■ **WHAT NEEDS TO BE DONE**
You are asked to filter the data below and copy every line holding "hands".

(Dataset entries)
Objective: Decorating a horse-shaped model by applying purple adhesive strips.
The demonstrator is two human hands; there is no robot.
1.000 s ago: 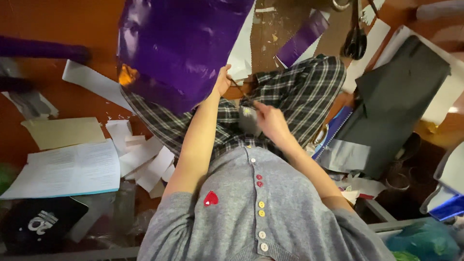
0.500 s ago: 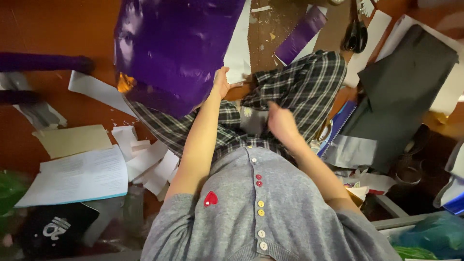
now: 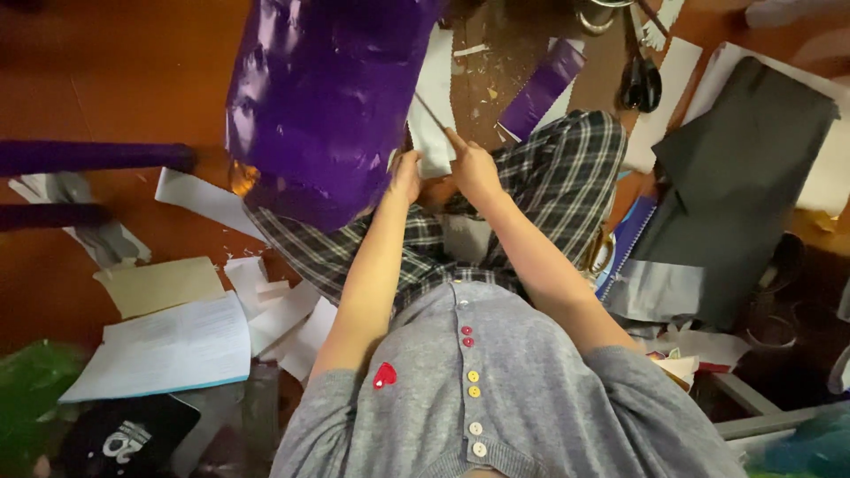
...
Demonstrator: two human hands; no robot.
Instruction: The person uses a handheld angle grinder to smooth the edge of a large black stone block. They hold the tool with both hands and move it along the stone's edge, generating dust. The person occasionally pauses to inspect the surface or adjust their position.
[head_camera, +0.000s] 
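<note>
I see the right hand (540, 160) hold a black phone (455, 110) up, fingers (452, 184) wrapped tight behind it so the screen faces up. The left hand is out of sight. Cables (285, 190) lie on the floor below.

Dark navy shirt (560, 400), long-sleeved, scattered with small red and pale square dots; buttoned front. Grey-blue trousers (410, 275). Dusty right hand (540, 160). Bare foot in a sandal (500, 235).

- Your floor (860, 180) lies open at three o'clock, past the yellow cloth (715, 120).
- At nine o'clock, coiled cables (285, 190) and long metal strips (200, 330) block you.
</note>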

■ **WRITTEN RESPONSE**
The demonstrator is two human hands; there is no robot.
Demonstrator: two human hands; no robot.
Instruction: The person uses a handheld angle grinder to smooth the edge of a large black stone block. They hold the tool with both hands and move it along the stone's edge, generating dust. The person occasionally pauses to inspect the surface or adjust their position.

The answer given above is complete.